- [EXERCISE OBJECTIVE]:
Reproduce exactly, and only, the lines below from the one containing "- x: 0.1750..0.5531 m" through the one containing "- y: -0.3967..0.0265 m".

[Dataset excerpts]
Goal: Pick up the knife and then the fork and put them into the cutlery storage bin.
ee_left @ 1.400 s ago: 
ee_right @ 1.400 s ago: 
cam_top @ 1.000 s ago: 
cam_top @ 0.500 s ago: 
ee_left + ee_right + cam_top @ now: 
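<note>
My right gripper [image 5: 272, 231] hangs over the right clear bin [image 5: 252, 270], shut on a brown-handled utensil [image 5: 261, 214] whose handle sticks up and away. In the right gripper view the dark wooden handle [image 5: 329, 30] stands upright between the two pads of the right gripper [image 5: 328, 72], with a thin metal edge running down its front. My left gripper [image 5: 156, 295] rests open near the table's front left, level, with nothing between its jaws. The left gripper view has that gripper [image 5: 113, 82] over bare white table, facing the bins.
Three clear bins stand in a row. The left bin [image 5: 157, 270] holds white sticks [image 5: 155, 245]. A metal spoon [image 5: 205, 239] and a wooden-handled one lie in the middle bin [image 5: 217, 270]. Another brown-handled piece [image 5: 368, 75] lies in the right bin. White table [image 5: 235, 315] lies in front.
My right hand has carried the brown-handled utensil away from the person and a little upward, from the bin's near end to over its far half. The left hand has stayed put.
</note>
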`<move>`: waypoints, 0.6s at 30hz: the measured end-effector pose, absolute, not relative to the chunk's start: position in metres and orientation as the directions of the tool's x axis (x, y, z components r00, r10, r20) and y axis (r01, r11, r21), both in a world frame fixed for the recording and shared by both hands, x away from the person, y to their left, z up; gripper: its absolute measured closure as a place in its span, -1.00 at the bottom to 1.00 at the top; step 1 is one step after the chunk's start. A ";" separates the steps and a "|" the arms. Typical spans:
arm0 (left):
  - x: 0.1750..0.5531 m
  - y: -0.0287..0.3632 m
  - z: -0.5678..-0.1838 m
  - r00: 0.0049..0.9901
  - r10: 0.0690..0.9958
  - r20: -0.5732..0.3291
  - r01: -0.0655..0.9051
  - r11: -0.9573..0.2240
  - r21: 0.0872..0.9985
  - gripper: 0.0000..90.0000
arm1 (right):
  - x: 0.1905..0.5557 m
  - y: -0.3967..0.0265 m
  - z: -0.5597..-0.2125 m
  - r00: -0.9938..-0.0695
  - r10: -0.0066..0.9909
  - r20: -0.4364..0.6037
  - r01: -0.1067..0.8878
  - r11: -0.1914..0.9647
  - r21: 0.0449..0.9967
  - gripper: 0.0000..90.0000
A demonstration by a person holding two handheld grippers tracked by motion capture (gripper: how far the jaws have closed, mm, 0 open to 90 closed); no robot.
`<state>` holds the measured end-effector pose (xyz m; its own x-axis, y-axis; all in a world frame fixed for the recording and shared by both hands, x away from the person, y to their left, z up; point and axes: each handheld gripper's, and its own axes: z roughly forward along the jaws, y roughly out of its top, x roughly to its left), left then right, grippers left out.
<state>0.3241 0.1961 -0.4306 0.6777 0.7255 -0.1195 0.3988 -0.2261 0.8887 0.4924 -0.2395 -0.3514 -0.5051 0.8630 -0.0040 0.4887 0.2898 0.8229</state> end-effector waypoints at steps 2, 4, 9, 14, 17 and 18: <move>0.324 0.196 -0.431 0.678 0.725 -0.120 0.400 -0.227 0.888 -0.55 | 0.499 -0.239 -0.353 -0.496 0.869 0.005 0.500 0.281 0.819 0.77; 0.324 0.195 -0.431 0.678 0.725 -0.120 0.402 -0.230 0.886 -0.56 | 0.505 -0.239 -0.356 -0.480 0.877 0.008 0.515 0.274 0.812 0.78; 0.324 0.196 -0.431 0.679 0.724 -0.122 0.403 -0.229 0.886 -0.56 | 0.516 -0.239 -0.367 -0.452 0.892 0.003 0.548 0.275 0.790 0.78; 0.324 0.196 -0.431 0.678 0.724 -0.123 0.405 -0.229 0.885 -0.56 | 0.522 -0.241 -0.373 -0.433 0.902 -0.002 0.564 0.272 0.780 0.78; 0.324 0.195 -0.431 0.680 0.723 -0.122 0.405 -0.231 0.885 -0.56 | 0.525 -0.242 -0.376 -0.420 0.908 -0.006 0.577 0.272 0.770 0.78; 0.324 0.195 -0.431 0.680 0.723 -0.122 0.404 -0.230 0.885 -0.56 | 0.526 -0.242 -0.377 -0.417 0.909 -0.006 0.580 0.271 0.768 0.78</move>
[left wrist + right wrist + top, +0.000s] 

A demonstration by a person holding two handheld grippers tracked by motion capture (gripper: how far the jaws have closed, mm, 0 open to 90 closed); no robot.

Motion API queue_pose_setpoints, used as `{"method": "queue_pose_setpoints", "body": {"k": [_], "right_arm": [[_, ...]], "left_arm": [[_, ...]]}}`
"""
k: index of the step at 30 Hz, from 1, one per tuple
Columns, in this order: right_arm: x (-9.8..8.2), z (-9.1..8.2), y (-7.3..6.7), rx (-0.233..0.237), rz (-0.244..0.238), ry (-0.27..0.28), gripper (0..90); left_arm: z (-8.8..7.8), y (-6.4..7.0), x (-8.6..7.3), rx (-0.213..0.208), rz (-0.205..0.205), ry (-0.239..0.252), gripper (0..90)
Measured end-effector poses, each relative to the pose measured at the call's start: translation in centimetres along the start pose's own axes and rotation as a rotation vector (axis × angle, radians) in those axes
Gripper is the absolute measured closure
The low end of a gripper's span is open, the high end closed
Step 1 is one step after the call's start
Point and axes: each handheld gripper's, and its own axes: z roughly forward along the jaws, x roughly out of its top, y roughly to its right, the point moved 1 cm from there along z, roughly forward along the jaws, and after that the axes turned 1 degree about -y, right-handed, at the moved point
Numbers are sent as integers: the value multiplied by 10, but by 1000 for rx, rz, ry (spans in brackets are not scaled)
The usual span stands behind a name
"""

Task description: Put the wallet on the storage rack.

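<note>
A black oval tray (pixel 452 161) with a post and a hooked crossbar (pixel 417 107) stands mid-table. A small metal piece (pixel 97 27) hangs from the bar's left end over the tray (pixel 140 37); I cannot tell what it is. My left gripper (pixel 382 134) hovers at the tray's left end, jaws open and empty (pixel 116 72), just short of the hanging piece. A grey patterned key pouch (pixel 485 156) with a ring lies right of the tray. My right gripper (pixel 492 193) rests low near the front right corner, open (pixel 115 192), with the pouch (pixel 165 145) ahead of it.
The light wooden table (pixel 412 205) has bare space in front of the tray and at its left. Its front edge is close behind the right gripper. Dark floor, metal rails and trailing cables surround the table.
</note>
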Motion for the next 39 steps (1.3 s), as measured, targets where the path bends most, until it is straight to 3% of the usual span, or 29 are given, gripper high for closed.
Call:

- [ANSWER]:
  - x: 0.1750..0.5531 m
  - y: -0.0287..0.3632 m
  - z: -0.5678..-0.1838 m
  - r00: 0.0049..0.9901
  - r10: 0.0690..0.9958
  - r20: -0.5732..0.3291
  - r01: -0.0655..0.9051
  - r11: -0.9573..0.2240
  - r21: 0.0872..0.9985
  - gripper: 0.0000..90.0000
arm1 (right):
  - x: 0.1905..0.5557 m
  - y: -0.3967..0.0265 m

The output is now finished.